Developed in Britain in 1989 and refined through subsequent models, the Hart Walker has four wheels, a frame and complex bracing at the hips, knees and ankles that allow children who normally use wheelchairs to stand and propel themselves forward.

The new freedom of movement strengthens children’s underused muscles and lungs and boosts their confidence. But the walker is expensive, so Lions in Australia and New Zealand got to work bringing these amazing walkers at no cost to their families.

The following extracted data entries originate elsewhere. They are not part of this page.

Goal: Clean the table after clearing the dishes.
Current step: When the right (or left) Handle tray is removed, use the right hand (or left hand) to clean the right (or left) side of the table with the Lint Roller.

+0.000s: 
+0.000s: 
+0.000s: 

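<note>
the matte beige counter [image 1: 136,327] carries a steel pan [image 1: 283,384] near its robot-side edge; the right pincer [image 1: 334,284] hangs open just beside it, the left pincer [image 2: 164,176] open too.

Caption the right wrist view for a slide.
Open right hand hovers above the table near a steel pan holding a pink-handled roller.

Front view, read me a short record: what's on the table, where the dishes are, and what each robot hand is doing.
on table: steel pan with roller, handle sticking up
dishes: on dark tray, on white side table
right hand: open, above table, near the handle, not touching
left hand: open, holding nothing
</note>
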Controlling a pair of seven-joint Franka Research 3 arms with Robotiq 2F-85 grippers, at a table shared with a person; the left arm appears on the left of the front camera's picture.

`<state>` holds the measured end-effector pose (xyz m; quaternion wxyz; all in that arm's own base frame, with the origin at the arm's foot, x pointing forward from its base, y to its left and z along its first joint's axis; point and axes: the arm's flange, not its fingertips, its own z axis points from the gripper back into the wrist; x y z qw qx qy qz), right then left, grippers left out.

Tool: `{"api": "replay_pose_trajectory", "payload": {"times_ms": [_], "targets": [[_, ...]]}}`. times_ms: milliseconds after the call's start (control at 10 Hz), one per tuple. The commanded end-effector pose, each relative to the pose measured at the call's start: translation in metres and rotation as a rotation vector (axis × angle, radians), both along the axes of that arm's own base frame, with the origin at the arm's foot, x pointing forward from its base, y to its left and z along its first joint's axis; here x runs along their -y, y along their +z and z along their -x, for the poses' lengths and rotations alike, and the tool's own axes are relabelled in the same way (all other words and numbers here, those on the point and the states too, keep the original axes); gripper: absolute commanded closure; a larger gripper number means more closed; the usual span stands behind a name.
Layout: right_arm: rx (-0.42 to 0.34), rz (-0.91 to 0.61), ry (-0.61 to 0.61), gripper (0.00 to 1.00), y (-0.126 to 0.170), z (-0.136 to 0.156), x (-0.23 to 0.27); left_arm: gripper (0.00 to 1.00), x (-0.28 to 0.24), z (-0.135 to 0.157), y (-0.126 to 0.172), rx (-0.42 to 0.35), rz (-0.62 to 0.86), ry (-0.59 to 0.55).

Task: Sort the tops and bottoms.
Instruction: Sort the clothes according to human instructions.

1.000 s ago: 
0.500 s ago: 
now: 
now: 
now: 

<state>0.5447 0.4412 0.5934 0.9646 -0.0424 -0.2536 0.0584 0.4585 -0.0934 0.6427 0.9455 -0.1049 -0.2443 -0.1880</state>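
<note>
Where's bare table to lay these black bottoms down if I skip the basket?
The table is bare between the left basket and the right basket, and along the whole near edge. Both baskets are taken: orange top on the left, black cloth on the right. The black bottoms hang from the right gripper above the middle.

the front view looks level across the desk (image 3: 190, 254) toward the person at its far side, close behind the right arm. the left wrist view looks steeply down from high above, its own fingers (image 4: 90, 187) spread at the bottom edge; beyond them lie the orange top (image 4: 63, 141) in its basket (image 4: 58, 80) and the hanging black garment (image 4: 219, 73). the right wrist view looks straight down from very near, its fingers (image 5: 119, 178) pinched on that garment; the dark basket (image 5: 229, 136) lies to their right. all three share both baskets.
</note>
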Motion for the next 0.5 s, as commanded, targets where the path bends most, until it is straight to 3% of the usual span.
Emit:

Children with mobility challenges can “walk with their mates, hold hands, they’re able to run,” said Cindy Shaw, an Australian whose quadriplegic son Adam received a walker from the Lions. “He feels very strong, and that he can do anything.”

Australian Lions have made the Hart Walker one of their signature programs. Since establishing the Australian Lions Children’s Mobility Foundation in 1999, Australian Lions have fitted more than 1,900 children with the walking devices. Palmer was a driving force in that effort.

In his inaugural address at the 2013 Lions Clubs International Convention in Hamburg, Germany, he told the audience how at a club in Australia he watched the moment a girl was put into a Hart Walker. “She smiles at us, gets this look of determination, then … she is walking.” The device had “changed her life.”

Similarly, in New Zealand, Lions have donated Hart Walkers to help many children. In the spring of 2009, then International President Al Brandel was visiting Wellington, New Zealand, and met 7-year-old Alyssa McCarty as she was being measured for adjustments to her Hart Walker. The retired New York City police detective sat on the floor for an extended chat with the girl and saw her stand. It was a moving experience, he said.

Later that year at the 2009 International Convention in Minneapolis, Multiple District 202 of New Zealand was recognized for its work with the Hart Walkers by receiving the Best District Service Project award at the International Hero Awards ceremony.

With the help of Lions, children once confined to wheelchairs can stand up, look their friends in the eye and join in the fun.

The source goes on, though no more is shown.